They make scissor lifts with tie-off points, so it'd be hard to explain, if someone gets hurt, why they weren't being used.

I don't have my handbook on me, but I think any kind of driveable lift requires being tied off, in Canada perhaps. Not sure either way, but it's there, and most companies require it around here, regardless of what ohsa says.


----------



## CDN EC (Jul 31, 2011)

I've used a bunch of them and was never asked to have a harness, not sure what the rule is (I'm untrained :whistling2

As for harnesses themselves, I've had a few people tell me no one cares if it's tied off as long as you're wearing it. But given the positions and heights we have to work with sometimes, if there's something to tie off to, I do it every time. Good point on the concern over the lift tipping over though, those small ones strike me as terribly lightweight.


----------



## BBQ (Nov 16, 2010)

sbrn33 said:


> Unless it's off slab or has off road tires. I believe


:no:

Not by OSHA.


----------



## chicken steve (Mar 22, 2011)

Osha fined a worker here , 'manlift on concrete no saftey harness'

and other than an on line resource _(which many are not privey to, or eshew)_ there are no local Osha realted courses

bit of a Guaqmire imho......~CS~


----------



## 360max (Jun 10, 2011)

Big John said:


> Spook, that's suspension trauma. The blood pools in your legs, your blood-pressure drops down to nothing.
> 
> I don't have it in from of me, but am 98.6% sure that per OSHA no tie-off is required for scissor lifts, only boom lifts.
> 
> -John


....we are required to be 100% tied off regardless of lift type, I'd have to see that OSHA standard to believe it. Note, when you are on any lift and even put your foot up on the toe rail, that requires 100% tie off or it is an OSHA violation


----------



## BBQ (Nov 16, 2010)

360max said:


> ....we are required to be 100% tied off regardless of lift type, I'd have to see that OSHA standard to believe it. Note, when you are on any lift and even put your foot up on the toe rail, that requires 100% tie off or it is an OSHA violation


Fedearal OSHA treats sissor lifts as staging and just like staging you do not need to be tied off if there are full rails. 
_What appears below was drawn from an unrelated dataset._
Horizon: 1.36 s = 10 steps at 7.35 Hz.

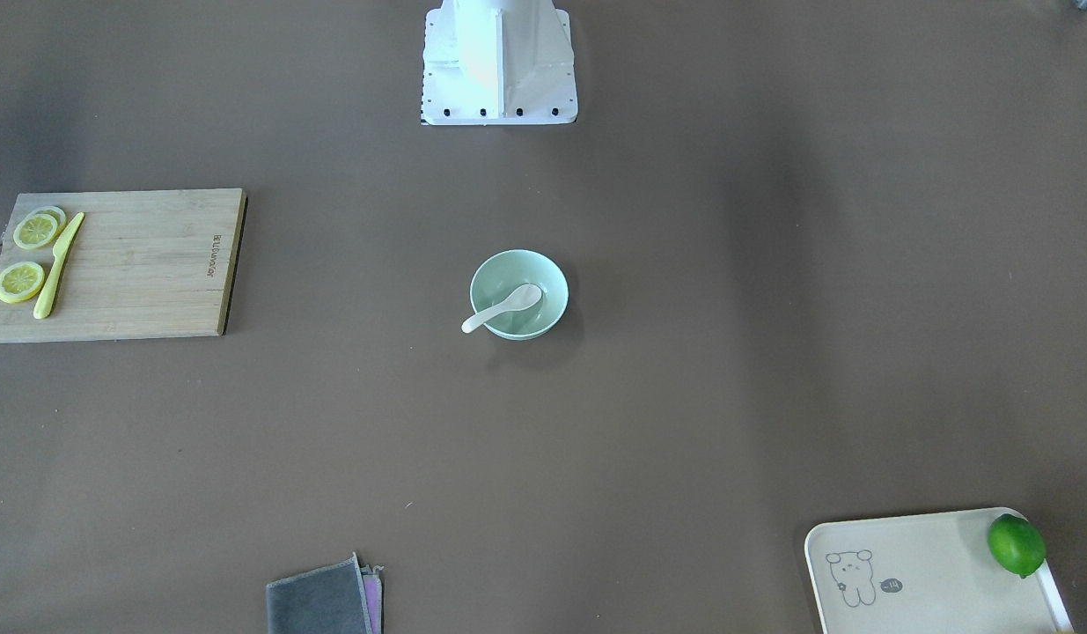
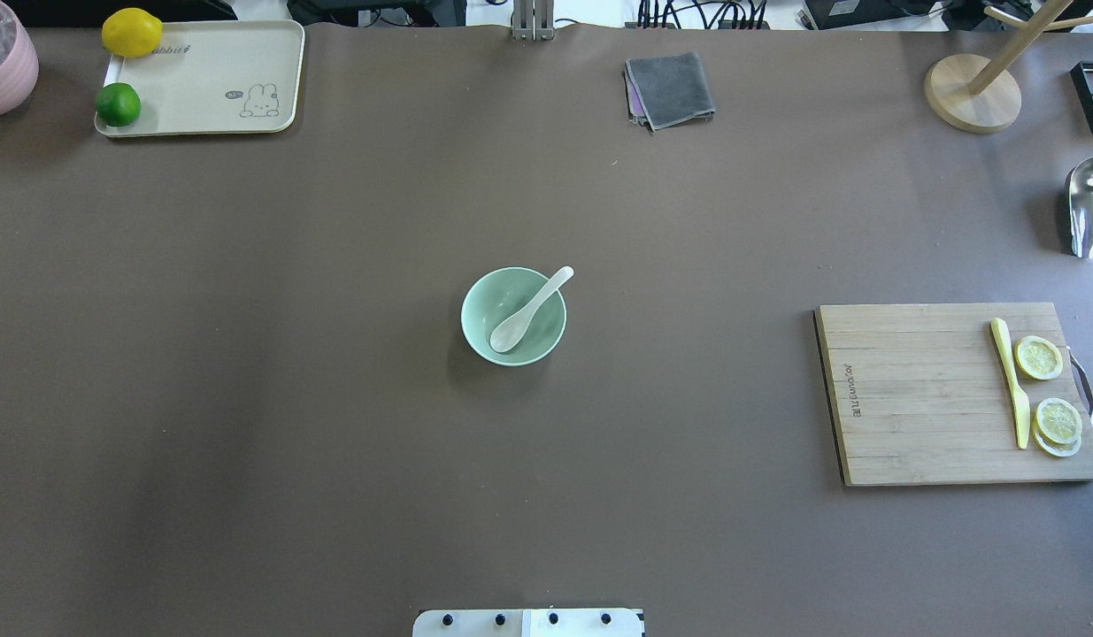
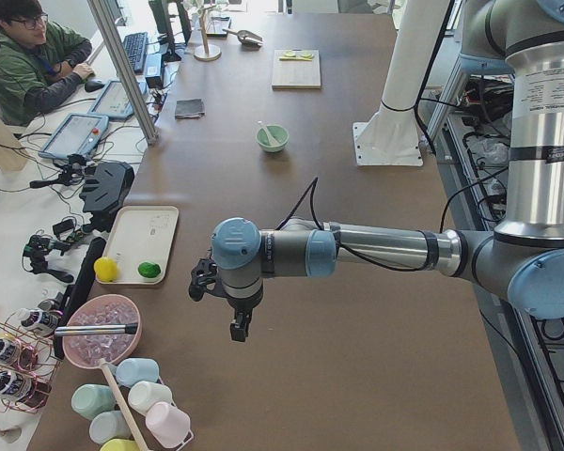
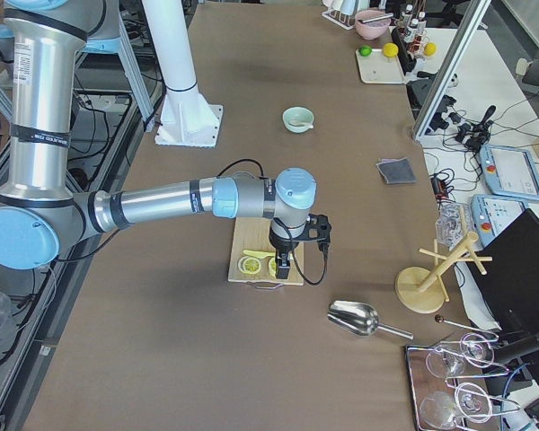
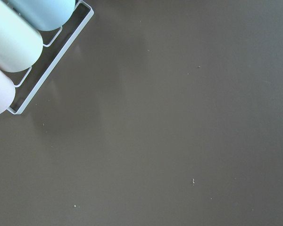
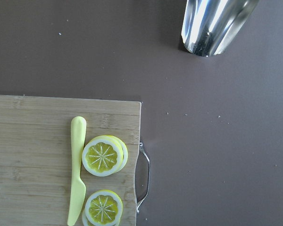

I do agree with you that if you want to climb the rails tie off is needed.


----------



## BBQ (Nov 16, 2010)

chicken steve said:


> Osha fined a worker here , 'manlift on concrete no saftey harness'
> 
> and other than an on line resource _(which many are not privey to, or eshew)_ there are no local Osha realted courses
> 
> bit of a Guaqmire imho......~CS~


Of course they could fight the judgment and win, it happens often.


----------



## Boomer (Oct 19, 2011)

I've had those scenarios run through my grape from time to time as well...falling while tied off to lift and having it tip on top of me. But, when you think about it, you'd be falling straight down the side of the lift. The weight transfer would be totally vertical, limiting the possibility of the lift to be pulled down side-ways. 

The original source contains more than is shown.